**PROBLEM DETAILS**. Your task is to print the listing exactly as it stands.

**DATA SHOWN**.
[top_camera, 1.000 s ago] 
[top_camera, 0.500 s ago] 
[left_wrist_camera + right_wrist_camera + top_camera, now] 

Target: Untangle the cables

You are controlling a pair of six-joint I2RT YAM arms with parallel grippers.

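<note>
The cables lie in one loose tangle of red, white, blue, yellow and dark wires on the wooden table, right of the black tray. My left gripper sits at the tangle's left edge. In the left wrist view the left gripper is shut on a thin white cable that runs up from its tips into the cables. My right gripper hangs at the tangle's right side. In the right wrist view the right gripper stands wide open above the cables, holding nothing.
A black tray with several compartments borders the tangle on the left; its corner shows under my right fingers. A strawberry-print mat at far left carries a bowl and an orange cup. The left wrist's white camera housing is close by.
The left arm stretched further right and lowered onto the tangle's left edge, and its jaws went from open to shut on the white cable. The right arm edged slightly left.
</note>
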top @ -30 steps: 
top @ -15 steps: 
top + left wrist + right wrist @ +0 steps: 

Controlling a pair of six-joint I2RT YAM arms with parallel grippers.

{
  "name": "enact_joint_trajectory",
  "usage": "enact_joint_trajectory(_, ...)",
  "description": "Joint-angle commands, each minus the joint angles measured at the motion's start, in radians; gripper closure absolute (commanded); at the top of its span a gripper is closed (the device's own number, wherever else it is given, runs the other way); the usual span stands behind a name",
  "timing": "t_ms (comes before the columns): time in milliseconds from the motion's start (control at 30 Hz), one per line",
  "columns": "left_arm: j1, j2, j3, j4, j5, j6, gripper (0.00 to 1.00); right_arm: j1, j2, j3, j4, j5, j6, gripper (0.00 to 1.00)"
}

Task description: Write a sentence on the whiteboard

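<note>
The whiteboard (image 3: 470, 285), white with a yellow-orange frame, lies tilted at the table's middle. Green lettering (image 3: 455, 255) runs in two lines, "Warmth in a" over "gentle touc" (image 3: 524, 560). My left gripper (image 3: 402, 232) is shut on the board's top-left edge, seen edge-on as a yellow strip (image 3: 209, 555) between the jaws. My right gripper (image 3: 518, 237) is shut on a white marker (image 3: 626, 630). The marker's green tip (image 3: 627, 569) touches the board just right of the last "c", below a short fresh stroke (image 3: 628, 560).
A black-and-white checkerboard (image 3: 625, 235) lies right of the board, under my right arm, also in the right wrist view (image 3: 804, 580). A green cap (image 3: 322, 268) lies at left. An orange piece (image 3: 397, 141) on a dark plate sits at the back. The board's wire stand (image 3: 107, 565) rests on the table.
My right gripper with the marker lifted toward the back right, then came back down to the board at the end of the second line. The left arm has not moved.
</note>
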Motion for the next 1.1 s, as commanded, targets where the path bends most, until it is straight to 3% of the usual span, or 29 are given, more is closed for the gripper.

**RESULT**.
[top_camera, 1.000 s ago] 
[top_camera, 0.500 s ago] 
[left_wrist_camera + right_wrist_camera + top_camera, now] 

Target: Untangle the cables

You are controlling a pair of six-joint I2RT YAM arms with parallel grippers.

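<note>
The cables lie in one loose tangle of red, white, blue, yellow and dark wires on the wooden table, right of the black tray. My left gripper sits at the tangle's left edge. In the left wrist view the left gripper is shut on a thin white cable that runs up from its tips into the cables. My right gripper hangs at the tangle's right side. In the right wrist view the right gripper stands wide open above the cables, holding nothing.
A black tray with several compartments borders the tangle on the left; its corner shows under my right fingers. A strawberry-print mat at far left carries a bowl and an orange cup. The left wrist's white camera housing is close by.
The left arm stretched further right and lowered onto the tangle's left edge, and its jaws went from open to shut on the white cable. The right arm edged slightly left.
</note>
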top @ -30 steps: 
top @ -15 steps: 
top + left wrist + right wrist @ +0 steps: 

Controlling a pair of six-joint I2RT YAM arms with parallel grippers.

{
  "name": "enact_joint_trajectory",
  "usage": "enact_joint_trajectory(_, ...)",
  "description": "Joint-angle commands, each minus the joint angles measured at the motion's start, in radians; gripper closure absolute (commanded); at the top of its span a gripper is closed (the device's own number, wherever else it is given, runs the other way); the usual span stands behind a name",
  "timing": "t_ms (comes before the columns): time in milliseconds from the motion's start (control at 30 Hz), one per line",
  "columns": "left_arm: j1, j2, j3, j4, j5, j6, gripper (0.00 to 1.00); right_arm: j1, j2, j3, j4, j5, j6, gripper (0.00 to 1.00)"
}

Task description: Write a sentence on the whiteboard

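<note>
The whiteboard (image 3: 470, 285), white with a yellow-orange frame, lies tilted at the table's middle. Green lettering (image 3: 455, 255) runs in two lines, "Warmth in a" over "gentle touc" (image 3: 524, 560). My left gripper (image 3: 402, 232) is shut on the board's top-left edge, seen edge-on as a yellow strip (image 3: 209, 555) between the jaws. My right gripper (image 3: 518, 237) is shut on a white marker (image 3: 626, 630). The marker's green tip (image 3: 627, 569) touches the board just right of the last "c", below a short fresh stroke (image 3: 628, 560).
A black-and-white checkerboard (image 3: 625, 235) lies right of the board, under my right arm, also in the right wrist view (image 3: 804, 580). A green cap (image 3: 322, 268) lies at left. An orange piece (image 3: 397, 141) on a dark plate sits at the back. The board's wire stand (image 3: 107, 565) rests on the table.
My right gripper with the marker lifted toward the back right, then came back down to the board at the end of the second line. The left arm has not moved.
</note>
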Motion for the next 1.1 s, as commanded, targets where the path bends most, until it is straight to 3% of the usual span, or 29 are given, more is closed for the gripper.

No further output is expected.